--- Aim of the task ---
Pick out the lines below that include the string "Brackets".

--- Data extract ---
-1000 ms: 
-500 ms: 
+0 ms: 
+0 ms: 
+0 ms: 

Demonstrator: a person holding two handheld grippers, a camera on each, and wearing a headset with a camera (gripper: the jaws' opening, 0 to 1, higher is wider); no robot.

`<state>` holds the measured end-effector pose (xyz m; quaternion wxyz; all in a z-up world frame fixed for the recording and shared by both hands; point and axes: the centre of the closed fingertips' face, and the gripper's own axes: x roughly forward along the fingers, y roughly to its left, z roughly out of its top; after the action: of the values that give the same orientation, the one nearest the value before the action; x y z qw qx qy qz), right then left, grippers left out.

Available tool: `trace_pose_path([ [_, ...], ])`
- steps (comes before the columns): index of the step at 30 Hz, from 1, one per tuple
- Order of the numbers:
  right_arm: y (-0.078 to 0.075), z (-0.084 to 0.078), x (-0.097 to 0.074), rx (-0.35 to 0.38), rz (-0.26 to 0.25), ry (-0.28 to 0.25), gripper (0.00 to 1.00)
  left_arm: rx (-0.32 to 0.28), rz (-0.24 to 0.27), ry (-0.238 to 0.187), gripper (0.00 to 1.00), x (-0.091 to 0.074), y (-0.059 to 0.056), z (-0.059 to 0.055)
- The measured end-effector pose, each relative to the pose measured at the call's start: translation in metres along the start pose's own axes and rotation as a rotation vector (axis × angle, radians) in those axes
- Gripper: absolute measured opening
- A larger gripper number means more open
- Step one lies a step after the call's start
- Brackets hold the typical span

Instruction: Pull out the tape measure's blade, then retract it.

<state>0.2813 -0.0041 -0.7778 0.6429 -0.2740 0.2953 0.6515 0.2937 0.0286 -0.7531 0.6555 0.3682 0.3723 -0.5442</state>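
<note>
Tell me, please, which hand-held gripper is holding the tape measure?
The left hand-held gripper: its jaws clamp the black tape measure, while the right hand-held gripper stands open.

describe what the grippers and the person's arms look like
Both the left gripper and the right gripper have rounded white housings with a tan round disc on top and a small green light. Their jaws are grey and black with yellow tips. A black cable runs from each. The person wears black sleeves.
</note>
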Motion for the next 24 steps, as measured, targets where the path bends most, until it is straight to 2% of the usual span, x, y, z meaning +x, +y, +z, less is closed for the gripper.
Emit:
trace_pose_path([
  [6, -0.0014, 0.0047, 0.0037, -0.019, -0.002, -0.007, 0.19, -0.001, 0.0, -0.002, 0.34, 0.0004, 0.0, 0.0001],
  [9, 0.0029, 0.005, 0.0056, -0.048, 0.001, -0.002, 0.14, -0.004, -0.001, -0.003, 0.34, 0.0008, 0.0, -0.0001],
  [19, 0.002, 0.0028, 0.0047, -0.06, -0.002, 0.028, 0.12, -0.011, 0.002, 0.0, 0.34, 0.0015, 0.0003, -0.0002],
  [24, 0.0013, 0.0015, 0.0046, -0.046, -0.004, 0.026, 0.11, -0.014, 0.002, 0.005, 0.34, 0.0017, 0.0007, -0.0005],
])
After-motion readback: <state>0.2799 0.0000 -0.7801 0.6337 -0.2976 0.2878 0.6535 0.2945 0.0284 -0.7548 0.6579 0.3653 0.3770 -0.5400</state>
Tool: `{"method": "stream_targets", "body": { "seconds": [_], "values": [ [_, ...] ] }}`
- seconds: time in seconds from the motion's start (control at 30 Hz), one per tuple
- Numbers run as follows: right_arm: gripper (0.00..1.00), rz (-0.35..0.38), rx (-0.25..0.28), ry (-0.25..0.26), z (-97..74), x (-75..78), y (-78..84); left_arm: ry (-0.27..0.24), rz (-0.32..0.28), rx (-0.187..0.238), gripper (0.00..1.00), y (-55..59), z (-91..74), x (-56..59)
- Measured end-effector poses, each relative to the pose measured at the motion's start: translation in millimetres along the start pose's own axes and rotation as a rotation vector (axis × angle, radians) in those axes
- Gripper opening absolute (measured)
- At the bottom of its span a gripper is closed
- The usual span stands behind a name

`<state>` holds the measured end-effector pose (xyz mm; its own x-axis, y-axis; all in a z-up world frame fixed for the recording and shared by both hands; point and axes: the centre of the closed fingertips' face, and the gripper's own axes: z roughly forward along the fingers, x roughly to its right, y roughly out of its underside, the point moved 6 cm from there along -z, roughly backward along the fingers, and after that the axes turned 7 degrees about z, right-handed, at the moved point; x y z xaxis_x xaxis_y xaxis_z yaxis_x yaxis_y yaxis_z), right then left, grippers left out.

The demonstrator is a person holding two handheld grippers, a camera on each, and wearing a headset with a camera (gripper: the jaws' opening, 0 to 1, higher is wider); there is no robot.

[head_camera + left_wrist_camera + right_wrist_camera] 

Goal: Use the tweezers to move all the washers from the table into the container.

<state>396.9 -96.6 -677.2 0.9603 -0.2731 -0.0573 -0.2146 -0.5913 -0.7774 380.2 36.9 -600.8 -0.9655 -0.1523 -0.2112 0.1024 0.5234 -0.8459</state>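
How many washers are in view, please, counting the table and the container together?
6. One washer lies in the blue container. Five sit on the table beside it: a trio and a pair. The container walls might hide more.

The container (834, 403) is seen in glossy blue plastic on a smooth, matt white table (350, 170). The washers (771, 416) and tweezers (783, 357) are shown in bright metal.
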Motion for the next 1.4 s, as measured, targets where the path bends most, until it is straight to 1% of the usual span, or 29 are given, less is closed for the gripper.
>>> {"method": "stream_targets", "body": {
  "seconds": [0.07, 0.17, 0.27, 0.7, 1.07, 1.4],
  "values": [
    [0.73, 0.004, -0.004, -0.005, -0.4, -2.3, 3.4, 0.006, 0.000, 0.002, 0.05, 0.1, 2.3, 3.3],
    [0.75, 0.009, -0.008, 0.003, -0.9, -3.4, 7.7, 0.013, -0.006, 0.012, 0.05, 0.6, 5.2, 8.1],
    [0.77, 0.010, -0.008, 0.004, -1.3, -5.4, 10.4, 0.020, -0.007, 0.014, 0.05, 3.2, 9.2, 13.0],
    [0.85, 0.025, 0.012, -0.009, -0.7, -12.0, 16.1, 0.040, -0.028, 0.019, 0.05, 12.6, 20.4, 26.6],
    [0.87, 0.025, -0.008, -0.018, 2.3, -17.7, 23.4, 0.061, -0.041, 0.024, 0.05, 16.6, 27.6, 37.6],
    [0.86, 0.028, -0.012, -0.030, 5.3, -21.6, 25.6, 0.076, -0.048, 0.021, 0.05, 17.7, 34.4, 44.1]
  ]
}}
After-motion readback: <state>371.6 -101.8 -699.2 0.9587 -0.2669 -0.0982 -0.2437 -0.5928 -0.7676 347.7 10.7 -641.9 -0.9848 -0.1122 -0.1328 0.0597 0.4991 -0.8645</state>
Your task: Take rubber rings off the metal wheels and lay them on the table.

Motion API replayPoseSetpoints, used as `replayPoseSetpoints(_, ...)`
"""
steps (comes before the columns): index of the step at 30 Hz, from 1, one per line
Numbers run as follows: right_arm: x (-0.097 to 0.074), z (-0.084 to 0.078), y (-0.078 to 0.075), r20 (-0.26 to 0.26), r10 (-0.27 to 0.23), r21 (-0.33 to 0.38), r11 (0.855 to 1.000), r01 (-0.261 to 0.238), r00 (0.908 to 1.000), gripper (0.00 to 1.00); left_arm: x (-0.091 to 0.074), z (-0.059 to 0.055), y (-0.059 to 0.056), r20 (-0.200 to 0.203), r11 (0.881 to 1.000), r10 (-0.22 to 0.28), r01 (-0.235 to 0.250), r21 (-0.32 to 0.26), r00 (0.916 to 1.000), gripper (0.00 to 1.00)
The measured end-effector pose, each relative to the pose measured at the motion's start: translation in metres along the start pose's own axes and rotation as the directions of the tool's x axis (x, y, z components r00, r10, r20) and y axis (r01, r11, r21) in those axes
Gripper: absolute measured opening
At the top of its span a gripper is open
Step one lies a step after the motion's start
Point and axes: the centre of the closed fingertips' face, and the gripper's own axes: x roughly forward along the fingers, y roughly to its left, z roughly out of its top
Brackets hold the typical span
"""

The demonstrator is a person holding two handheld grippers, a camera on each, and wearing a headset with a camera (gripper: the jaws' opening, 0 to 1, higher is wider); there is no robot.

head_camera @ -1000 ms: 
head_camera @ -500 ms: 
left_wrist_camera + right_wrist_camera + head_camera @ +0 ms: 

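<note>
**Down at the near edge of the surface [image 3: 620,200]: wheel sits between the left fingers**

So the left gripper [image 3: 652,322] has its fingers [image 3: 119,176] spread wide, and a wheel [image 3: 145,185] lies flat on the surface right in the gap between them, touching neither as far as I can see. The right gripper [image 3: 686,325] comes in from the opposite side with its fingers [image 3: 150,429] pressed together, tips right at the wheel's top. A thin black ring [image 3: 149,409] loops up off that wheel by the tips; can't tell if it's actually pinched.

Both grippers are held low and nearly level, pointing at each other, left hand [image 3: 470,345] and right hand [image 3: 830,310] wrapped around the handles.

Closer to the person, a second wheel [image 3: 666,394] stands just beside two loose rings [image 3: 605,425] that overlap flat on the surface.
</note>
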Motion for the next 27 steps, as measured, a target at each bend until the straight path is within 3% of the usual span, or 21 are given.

--- Solution to this exercise ---
- Brackets hold the typical span
Brackets hold the typical span

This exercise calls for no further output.